• INSTRUCTIONS TO FOLLOW:
Retype, word for word, each line between the lines holding "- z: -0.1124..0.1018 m" and "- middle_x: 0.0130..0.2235", inclusive, and leave the rest of the data alone.

┏━━

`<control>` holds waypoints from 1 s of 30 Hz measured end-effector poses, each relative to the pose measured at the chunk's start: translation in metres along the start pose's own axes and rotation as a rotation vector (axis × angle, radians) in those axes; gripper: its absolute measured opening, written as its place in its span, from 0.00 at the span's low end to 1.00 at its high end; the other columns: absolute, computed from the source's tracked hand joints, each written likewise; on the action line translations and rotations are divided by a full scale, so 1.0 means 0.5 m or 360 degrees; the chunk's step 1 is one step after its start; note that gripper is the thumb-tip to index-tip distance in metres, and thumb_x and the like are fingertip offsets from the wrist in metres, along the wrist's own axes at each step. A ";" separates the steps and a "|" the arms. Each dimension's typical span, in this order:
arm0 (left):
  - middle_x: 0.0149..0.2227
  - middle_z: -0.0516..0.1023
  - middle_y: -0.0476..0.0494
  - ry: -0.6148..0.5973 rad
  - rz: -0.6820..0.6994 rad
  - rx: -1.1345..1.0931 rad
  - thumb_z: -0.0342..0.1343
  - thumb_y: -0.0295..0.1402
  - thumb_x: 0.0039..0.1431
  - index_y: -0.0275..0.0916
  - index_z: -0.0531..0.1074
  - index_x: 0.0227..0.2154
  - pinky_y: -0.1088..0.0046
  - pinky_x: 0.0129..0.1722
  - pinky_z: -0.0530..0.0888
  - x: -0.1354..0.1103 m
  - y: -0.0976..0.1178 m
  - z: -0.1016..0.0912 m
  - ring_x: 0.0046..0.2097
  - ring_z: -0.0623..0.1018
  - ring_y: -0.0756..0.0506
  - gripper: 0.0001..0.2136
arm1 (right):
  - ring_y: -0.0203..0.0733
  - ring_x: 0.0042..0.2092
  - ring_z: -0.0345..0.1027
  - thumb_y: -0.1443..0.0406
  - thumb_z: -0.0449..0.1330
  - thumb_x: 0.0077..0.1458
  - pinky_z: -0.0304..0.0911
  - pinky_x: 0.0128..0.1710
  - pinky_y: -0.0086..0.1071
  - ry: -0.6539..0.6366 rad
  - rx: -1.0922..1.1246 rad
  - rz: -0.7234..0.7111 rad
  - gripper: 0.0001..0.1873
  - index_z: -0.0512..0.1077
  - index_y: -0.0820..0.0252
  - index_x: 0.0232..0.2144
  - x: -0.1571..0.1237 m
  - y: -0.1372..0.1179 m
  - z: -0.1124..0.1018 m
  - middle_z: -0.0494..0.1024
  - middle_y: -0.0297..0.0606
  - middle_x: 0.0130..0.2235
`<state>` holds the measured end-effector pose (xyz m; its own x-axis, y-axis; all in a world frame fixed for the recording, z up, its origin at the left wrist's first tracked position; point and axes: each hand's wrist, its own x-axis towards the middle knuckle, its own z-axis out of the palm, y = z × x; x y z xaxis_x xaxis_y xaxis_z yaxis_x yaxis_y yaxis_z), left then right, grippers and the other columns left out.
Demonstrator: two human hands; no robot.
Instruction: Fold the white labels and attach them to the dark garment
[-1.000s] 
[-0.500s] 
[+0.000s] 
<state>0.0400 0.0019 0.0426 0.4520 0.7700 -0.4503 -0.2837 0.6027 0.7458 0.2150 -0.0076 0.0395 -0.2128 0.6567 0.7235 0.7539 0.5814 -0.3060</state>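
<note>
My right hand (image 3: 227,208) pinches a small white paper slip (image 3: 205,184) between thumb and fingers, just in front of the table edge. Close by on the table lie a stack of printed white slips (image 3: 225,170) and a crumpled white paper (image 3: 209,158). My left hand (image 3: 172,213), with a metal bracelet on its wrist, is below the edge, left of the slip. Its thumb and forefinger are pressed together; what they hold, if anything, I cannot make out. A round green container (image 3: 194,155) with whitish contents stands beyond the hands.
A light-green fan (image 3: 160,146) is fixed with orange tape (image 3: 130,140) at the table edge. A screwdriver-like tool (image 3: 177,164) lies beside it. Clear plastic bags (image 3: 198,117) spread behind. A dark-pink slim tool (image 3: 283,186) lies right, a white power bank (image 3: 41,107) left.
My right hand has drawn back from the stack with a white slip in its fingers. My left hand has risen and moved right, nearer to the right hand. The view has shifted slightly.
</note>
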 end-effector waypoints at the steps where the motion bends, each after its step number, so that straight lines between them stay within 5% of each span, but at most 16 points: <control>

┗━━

• TASK ANSWER:
  - z: -0.1124..0.1018 m
  - middle_z: -0.0494..0.1024
  - middle_y: -0.0297..0.0606
  - middle_x: 0.0130..0.2235

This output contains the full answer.